> Work instruction: Beginning with the line that contains "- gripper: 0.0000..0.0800" in the material below, print each line exactly until the line that contains "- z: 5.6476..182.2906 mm" has been printed, then stop.

> Provided material:
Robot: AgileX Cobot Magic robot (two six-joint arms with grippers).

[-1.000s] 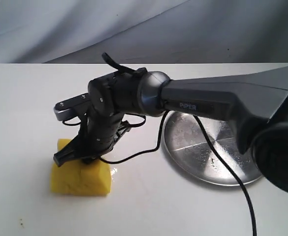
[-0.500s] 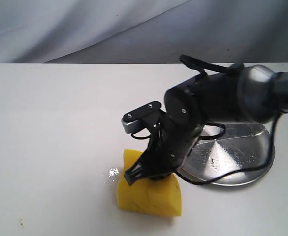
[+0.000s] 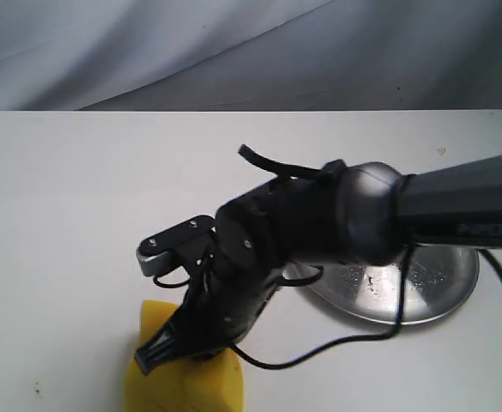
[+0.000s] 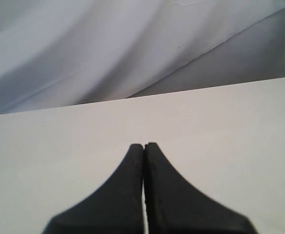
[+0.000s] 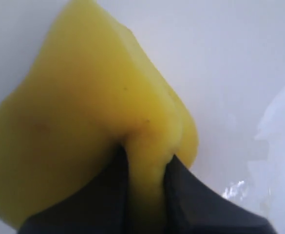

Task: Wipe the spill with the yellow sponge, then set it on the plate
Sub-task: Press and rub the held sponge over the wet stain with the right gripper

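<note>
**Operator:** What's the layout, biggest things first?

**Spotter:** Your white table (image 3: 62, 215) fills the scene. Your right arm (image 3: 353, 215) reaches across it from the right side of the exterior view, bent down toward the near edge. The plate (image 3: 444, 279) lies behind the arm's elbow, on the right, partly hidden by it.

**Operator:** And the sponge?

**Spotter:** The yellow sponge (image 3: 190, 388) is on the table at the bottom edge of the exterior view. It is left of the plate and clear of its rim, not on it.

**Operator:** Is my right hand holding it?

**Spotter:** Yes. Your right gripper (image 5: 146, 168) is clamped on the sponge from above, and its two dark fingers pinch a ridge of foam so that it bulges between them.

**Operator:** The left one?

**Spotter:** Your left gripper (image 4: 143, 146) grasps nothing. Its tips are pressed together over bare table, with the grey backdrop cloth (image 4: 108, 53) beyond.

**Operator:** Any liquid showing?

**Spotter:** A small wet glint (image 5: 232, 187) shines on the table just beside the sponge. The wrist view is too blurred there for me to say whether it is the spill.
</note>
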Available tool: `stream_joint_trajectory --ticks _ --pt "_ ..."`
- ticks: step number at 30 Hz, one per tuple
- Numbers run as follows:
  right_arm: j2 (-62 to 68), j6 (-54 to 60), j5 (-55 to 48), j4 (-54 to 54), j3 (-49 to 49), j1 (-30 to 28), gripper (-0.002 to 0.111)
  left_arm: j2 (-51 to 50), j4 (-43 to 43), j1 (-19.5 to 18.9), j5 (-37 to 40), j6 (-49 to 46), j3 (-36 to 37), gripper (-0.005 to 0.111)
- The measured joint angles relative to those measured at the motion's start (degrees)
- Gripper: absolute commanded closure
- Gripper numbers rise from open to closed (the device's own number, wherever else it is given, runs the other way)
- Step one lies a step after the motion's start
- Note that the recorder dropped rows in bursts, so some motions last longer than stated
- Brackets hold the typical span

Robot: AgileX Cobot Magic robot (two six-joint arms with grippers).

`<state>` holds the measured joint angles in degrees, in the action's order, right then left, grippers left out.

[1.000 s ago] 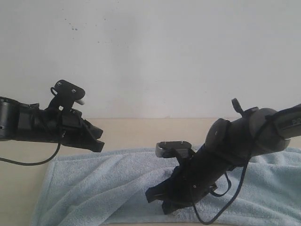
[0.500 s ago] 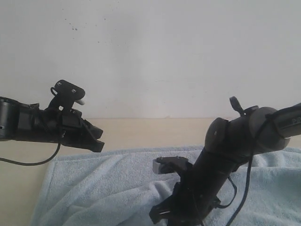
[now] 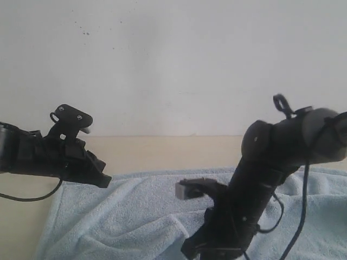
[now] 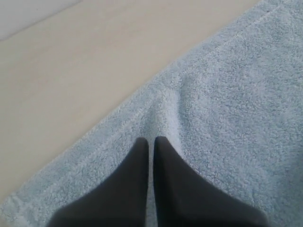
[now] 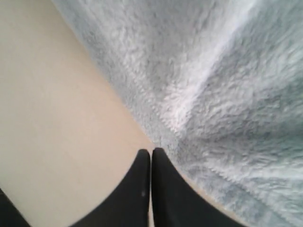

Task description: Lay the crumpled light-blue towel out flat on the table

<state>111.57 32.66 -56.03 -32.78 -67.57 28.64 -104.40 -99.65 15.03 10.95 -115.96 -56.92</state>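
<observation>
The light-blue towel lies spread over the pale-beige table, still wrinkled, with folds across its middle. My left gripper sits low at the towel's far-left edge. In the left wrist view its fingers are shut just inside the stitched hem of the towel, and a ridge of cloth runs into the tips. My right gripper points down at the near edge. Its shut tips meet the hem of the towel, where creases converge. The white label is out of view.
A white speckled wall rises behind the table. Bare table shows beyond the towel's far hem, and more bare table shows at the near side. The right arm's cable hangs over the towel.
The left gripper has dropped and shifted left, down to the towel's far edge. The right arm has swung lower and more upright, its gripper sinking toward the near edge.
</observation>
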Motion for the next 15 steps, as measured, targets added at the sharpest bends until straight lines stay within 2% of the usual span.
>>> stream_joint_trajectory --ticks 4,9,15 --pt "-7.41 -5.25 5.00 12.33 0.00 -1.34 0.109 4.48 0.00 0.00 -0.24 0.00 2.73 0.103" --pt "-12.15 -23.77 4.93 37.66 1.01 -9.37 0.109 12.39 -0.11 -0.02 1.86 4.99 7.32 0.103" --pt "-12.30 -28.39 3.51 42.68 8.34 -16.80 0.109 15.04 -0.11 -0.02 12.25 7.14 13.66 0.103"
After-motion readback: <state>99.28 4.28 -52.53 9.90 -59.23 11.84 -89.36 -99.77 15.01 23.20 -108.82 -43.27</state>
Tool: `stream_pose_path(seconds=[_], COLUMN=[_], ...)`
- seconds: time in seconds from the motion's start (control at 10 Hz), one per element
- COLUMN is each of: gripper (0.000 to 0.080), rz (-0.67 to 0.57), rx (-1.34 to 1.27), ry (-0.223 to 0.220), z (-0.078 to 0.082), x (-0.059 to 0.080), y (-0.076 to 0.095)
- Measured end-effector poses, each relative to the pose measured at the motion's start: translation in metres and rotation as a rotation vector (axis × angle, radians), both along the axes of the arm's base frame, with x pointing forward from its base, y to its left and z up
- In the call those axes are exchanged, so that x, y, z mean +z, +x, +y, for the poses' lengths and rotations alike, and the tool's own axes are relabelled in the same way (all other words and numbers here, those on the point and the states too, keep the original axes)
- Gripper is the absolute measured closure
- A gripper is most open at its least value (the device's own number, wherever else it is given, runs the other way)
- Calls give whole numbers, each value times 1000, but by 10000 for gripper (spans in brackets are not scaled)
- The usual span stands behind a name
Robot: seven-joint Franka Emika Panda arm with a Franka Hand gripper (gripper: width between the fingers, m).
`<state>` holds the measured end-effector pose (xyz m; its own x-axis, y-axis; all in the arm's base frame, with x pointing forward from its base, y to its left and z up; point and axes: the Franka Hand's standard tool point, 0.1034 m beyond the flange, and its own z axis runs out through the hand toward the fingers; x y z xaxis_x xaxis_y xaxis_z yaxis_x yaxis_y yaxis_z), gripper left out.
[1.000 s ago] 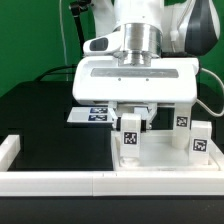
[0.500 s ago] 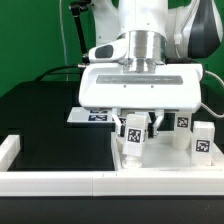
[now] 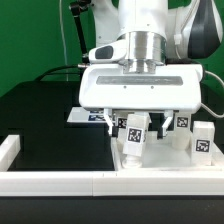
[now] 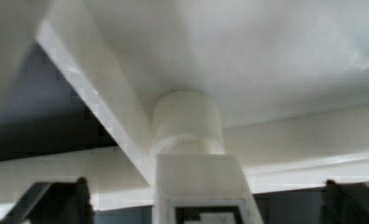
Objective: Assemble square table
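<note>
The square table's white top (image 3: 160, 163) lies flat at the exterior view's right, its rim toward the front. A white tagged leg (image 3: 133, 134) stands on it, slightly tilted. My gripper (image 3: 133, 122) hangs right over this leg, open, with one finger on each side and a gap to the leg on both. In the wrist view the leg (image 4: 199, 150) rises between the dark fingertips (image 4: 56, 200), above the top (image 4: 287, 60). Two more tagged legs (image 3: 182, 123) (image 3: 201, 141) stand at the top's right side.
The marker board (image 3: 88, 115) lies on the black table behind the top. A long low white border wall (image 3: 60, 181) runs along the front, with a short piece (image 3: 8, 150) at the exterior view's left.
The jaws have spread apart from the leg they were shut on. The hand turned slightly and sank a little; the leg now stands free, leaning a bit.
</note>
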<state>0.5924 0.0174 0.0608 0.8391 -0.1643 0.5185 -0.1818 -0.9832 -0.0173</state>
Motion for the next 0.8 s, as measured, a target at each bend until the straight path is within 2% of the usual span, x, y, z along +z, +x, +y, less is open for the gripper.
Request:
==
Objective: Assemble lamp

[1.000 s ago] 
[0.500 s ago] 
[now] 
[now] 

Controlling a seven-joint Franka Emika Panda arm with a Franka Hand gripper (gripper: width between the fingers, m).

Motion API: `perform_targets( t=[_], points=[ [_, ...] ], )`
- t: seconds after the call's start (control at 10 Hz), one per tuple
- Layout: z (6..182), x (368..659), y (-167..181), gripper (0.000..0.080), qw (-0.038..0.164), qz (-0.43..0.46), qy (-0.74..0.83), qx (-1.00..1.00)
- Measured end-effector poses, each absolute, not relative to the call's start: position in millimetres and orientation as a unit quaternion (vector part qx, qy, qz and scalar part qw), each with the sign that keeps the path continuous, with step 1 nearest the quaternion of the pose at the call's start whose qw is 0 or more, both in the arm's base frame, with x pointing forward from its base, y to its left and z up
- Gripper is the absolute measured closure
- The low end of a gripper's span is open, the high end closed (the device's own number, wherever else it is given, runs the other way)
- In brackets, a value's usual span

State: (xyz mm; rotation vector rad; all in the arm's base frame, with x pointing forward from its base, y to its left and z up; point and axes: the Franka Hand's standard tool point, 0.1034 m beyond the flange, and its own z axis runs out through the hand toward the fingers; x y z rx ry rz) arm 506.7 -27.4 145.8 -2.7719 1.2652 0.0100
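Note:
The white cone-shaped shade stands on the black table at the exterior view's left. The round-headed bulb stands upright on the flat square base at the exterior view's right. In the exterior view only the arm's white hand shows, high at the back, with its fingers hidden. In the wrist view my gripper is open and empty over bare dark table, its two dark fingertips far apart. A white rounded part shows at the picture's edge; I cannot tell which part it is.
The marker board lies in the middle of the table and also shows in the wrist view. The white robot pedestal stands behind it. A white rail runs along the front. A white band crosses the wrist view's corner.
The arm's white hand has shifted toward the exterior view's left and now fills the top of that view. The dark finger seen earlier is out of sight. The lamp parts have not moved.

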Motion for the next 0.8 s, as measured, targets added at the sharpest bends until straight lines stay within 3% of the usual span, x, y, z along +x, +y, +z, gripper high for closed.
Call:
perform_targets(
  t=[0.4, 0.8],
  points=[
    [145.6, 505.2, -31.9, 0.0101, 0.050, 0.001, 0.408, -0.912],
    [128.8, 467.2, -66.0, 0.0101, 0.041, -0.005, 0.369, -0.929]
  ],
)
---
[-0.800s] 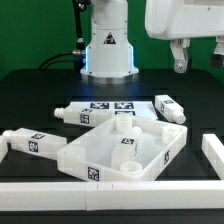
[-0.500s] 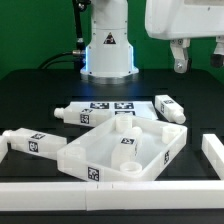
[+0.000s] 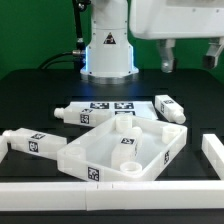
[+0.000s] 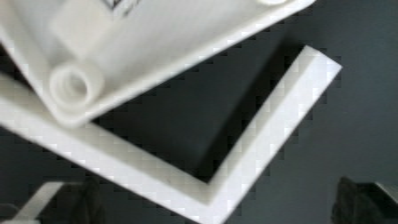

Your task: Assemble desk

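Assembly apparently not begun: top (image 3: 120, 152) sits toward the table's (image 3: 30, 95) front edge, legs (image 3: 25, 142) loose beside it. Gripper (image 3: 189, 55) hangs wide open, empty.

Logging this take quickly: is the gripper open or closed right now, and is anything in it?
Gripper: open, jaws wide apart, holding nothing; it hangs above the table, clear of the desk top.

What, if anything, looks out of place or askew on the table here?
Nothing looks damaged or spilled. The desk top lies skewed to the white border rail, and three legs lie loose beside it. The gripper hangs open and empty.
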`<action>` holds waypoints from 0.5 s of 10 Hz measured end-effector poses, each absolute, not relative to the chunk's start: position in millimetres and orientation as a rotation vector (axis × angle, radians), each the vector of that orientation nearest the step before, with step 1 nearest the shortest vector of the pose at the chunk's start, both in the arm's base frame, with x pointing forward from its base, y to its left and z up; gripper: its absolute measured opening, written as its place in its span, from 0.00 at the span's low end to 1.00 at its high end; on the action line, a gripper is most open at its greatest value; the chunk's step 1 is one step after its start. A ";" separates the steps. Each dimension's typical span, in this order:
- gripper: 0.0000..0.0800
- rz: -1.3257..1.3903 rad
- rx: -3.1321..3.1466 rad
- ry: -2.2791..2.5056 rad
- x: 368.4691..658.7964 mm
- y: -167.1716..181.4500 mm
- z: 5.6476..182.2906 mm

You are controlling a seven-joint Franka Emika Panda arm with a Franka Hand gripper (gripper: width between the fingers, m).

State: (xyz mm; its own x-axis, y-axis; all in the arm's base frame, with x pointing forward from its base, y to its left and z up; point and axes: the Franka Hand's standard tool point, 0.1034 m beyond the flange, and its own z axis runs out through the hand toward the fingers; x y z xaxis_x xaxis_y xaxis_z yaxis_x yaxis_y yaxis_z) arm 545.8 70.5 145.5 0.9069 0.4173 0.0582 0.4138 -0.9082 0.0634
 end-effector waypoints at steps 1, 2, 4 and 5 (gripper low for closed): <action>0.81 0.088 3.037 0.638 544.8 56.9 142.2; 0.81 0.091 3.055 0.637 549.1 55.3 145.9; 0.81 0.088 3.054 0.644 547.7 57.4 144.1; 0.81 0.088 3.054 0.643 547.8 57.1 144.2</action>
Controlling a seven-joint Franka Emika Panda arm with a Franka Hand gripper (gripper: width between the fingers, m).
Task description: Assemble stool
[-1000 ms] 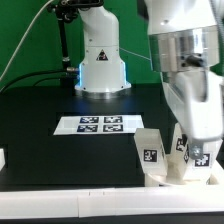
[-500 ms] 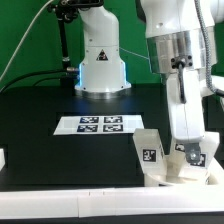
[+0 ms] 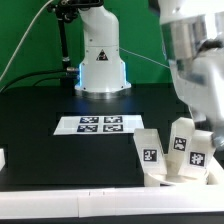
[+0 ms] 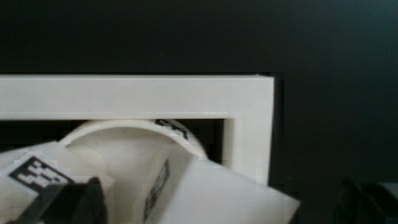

> Answer box:
- gripper: 0.0000..0.0800
- rz: -1.3257..1.3903 rad
- rx: -3.1321..3.1466 rad
- ry: -2.2791..2.5056 rad
- x: 368.4691..658.7964 mm
- y: -167.1716..181.4500 mm
- z: 5.6476..182.2906 mm

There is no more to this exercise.